Current time:0:00Total duration:6:42

# Direction of vectors from components: 3rd & 4th quadrants

## Video transcript

- [Voiceover] Let's get some more practice finding the angle, in these
cases the positive angle, between the positive X axis and a vector drawn in standard form
where it's initial point, or it's tail, is sitting at the origin. Here for vector A we can write
it in two different ways. In engineering notation it would be -2 times a unit vector I, that's the unit vector in the X direction, minus four times the unit
vector in the Y direction, or we could just say
it's X component is -2, it's Y component is -4. And we see that here. If we're starting at the
origin we go two to the left and we go four down to
get to the terminal point or the head of the vector. Also figure out what theta is. What we've seen before when
we're thinking about vectors drawn in standard form,
we could say the tangent of this angle is going to
be equal to the Y component over the X component. So the Y component is -4 and the X component is -2. And in the previous video
we explained why this is, it really comes straight out
of the unit circle definition of trig functions, tangent of theta is equal to the Y coordinate
over the X coordinate of where a line that
defines an angle intersects the unit circle. And I encourage you to watch that video if that doesn't make much sense. But so we could say tangent
of theta is equal to two. And so we might want to say,
if we want to solve for theta, we could say theta is equal to the inverse tangent function of two. And I'm gonna put a question mark, and I think you might know why I'm putting that question mark. So let's see what that gets us. So if we were to take two, and I wanna take the inverse
tangent not just the tangent. I wanna figure out what angle
gives me a tangent of two. So inverse tangent, it's about 63.4 degrees roughly. So this gives me theta is approximately 63.4 degrees. And I'm gonna put a question mark here. And I think you might sense why that is. If you don't, pause the video and think about why am I
putting a question mark here? Why does this angle look fishy? Well, it looks fishy because
an angle of 63.4 degrees would put us squarely in the first quadrant. If our vector looked like this, let me see if I can draw it. If our vector looked like this, so if our vector's
components were positive two and positive four then that
looks like a 63-degree angle. This looks like a 63-degree angle. But we're not in the first quadrant. Our vector A that we care
about is in the third quadrant. So it's clear that it's in
the exact opposite direction, and I think you see why. When we take the inverse tangent
function on our calculator it assumes that the angle
is between -90 degrees and positive 90 degrees. Well, here we have an angle
that's over 180 degrees. It's between 180 and 270 degrees. And so to find this angle, and this is why if you're
ever using the inverse tangent function on your calculator
it's very, very important, whether you're doing
vectors or anything else, to think about where does
your angle actually sit? What quadrant does it actually put you in because you might have
to adjust those figures. So, it's not going to be 63.4
degrees it's going to be that plus another 180 degrees to
go all the way over here. So, theta is going to be 180,
and I should say approximately 'cause I still rounded,
180 plus 63.4 degrees is going to be 200 and, what is that? 180 plus 60 is 240, so 243.4 degrees. So let's do one more. So here I have a vector
sitting in the fourth quadrant like we just did. Pause the video and see
if you can figure out the positive angle that it
forms with the positive X axis. Well, we could do the same drill and maybe we could skip a few steps here now that we've done it many times. We might wanna say that
the inverse tangent of, let me write it this way,
we might want to write, I'll do the same color. We might wanna say that
theta is equal to the inverse tangent of my Y component
over my X component of -6 over four, and we know what that is but let me just actually
not skip too many steps. So the inverse tangent of -1.5. - 1, -1.5 and once again, I get to get my calculator out and so 1.5 negative, and I wanna find the
inverse tangent of it, I get roughly -56.3 degrees. So this is approximately equal to - 53.6 degrees. Did I do that right, 56.3, 56.3 degrees.
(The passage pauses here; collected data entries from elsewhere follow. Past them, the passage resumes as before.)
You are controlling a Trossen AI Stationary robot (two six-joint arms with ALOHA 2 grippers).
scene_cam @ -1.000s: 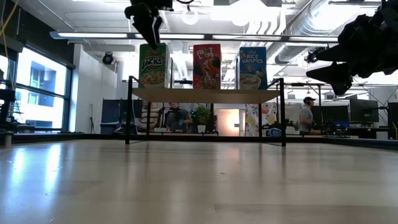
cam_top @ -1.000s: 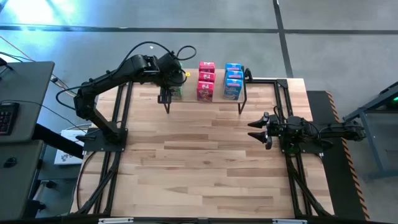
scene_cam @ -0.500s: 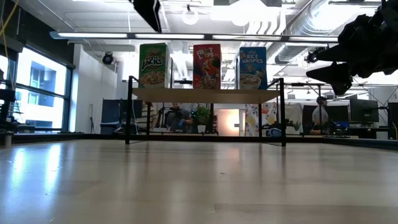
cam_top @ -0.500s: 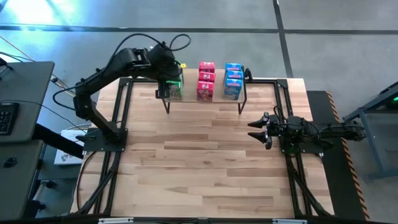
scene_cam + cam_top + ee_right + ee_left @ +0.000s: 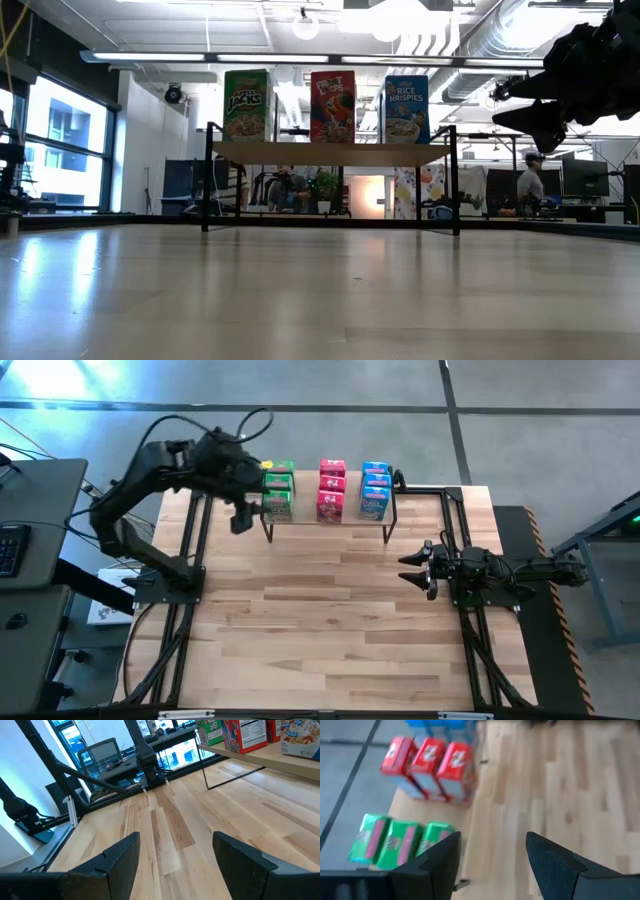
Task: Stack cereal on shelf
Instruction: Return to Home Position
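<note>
The cereal boxes stand upright on the shelf [image 5: 303, 512] in three rows: green [image 5: 278, 488], red [image 5: 331, 488] and blue [image 5: 374, 488]. The low view shows the front box of each row on the shelf's wooden board [image 5: 330, 153]. My left gripper [image 5: 240, 520] hangs open high above the shelf's left end, beside the green boxes [image 5: 400, 842], with nothing between its fingers. It is out of the low view. My right gripper [image 5: 415, 568] waits open at the table's right side, clear of the shelf.
The shelf's black legs [image 5: 268, 532] stand on the tabletop at its far edge. Black frame rails [image 5: 195, 550] run along both sides of the table. Bare wood lies between the shelf and the near edge. A person [image 5: 530, 185] moves in the room behind.
My left gripper has risen from just above the green boxes, gone out of the top of the low view, and drawn back toward the table's left edge while turning. The green boxes stay standing on the shelf. My right arm has kept still.
</note>
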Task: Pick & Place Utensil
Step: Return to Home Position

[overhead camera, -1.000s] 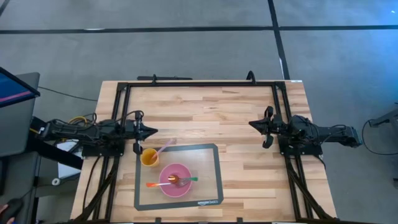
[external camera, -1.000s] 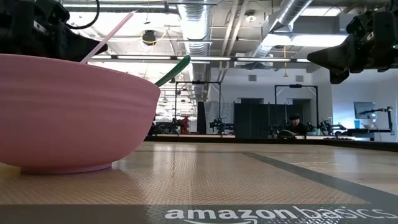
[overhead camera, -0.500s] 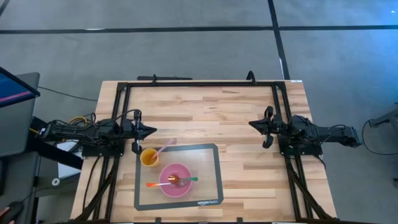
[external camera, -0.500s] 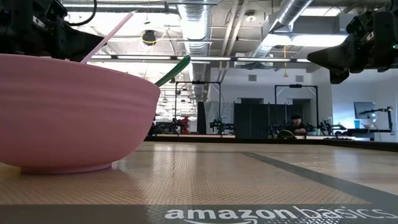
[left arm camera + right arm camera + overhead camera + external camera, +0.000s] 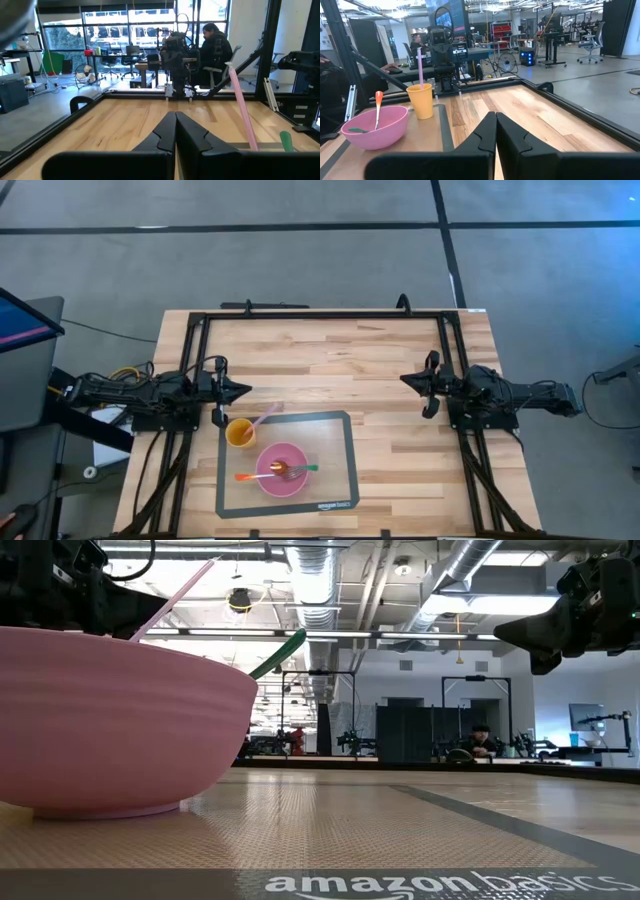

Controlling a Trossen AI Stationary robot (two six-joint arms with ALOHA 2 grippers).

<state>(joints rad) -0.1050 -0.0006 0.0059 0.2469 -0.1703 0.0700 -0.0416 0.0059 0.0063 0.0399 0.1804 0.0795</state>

And once again, I'm gonna
put the question marks here. And why did I do that? Because the angle that it's giving, and this isn't wrong
actually in this case, it's just not giving
us the positive angle. Because if you start the positive X axis and you were to go clockwise, well now your angle is
going to be negative, and that is -56.3 degrees. But we wanna figure out the
positive angle right over here. So, there's a couple of ways that you could think about doing it. One way to think about it is well to go from this negative angle to the positive version of it we have to go completely around once. So we have to add 360 degrees. So if it's really approximately -56.3 degrees plus 360 degrees, which is going to be, what is that? So it's going to be, so it's going to be approximately, see if I subtracted 50 degrees
I would get to 310 degrees, I subtract another six
degrees, so it's 304 degrees, and then .3, so 303.7 degrees. Did I do that right? Let's see, if I add this .3 to the seven, that's gonna get to
304, then at 310 to 360. So there ya go. That is our positive angle that we form. So always really think about
what they're asking from you, or what a question is asking from you. Anyway, you get the idea.